Work task: All of the data below is to be output exactly as written.

Data extract:
=== Section Start ===

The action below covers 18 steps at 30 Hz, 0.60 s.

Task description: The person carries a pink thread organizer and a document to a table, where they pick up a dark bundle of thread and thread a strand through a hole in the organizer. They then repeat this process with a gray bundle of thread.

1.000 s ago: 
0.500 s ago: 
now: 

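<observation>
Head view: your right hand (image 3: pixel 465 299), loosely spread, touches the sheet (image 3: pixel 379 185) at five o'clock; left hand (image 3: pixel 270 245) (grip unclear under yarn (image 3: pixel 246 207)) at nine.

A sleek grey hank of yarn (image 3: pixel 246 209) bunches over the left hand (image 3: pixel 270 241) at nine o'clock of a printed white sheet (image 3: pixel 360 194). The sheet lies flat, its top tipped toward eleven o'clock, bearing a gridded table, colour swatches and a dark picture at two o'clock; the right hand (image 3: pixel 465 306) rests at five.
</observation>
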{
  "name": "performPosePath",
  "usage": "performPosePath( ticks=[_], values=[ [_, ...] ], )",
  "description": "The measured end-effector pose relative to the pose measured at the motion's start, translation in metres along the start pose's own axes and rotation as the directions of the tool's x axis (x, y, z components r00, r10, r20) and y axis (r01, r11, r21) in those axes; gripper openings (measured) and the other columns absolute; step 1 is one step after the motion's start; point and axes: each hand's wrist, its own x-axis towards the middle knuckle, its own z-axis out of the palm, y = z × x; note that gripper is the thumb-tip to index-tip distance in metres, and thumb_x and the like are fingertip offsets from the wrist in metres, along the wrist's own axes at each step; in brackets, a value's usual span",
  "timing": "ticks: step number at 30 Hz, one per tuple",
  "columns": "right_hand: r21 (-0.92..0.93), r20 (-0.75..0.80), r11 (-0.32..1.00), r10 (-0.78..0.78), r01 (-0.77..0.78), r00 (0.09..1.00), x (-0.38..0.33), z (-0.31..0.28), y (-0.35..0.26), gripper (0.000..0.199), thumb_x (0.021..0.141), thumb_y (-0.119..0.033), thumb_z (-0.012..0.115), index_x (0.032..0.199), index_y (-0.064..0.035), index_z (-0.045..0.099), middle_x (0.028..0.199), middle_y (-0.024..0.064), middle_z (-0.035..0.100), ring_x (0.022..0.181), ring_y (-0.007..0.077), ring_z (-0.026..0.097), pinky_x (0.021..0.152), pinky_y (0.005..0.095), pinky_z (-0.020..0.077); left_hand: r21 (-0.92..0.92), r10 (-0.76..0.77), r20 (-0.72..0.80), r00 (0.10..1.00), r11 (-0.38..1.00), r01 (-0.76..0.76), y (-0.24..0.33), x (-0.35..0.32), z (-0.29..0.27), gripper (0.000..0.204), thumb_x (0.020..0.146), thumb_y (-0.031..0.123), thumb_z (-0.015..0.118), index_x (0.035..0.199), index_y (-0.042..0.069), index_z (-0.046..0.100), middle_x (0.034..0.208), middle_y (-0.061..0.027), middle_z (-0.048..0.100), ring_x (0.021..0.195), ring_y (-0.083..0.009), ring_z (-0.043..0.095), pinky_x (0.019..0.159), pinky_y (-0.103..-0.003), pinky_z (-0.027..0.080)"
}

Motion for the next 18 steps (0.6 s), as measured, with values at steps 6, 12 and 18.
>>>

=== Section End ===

Reply:
The action below covers 18 steps at 30 Hz, 0.60 s.

Task description: The person carries a pink thread organizer and a document to a table, where they pick up a dark bundle of thread and thread a strand through a hole in the organizer. They then repeat this process with a gray bundle of thread.

1.000 s ago: 
0.500 s ago: 
now: 

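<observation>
Head view: your right hand (image 3: pixel 465 299), loosely spread, touches the sheet (image 3: pixel 379 185) at five o'clock; left hand (image 3: pixel 270 245) (grip unclear under yarn (image 3: pixel 246 207)) at nine.

A sleek grey hank of yarn (image 3: pixel 246 209) bunches over the left hand (image 3: pixel 270 241) at nine o'clock of a printed white sheet (image 3: pixel 360 194). The sheet lies flat, its top tipped toward eleven o'clock, bearing a gridded table, colour swatches and a dark picture at two o'clock; the right hand (image 3: pixel 465 306) rests at five.
</observation>
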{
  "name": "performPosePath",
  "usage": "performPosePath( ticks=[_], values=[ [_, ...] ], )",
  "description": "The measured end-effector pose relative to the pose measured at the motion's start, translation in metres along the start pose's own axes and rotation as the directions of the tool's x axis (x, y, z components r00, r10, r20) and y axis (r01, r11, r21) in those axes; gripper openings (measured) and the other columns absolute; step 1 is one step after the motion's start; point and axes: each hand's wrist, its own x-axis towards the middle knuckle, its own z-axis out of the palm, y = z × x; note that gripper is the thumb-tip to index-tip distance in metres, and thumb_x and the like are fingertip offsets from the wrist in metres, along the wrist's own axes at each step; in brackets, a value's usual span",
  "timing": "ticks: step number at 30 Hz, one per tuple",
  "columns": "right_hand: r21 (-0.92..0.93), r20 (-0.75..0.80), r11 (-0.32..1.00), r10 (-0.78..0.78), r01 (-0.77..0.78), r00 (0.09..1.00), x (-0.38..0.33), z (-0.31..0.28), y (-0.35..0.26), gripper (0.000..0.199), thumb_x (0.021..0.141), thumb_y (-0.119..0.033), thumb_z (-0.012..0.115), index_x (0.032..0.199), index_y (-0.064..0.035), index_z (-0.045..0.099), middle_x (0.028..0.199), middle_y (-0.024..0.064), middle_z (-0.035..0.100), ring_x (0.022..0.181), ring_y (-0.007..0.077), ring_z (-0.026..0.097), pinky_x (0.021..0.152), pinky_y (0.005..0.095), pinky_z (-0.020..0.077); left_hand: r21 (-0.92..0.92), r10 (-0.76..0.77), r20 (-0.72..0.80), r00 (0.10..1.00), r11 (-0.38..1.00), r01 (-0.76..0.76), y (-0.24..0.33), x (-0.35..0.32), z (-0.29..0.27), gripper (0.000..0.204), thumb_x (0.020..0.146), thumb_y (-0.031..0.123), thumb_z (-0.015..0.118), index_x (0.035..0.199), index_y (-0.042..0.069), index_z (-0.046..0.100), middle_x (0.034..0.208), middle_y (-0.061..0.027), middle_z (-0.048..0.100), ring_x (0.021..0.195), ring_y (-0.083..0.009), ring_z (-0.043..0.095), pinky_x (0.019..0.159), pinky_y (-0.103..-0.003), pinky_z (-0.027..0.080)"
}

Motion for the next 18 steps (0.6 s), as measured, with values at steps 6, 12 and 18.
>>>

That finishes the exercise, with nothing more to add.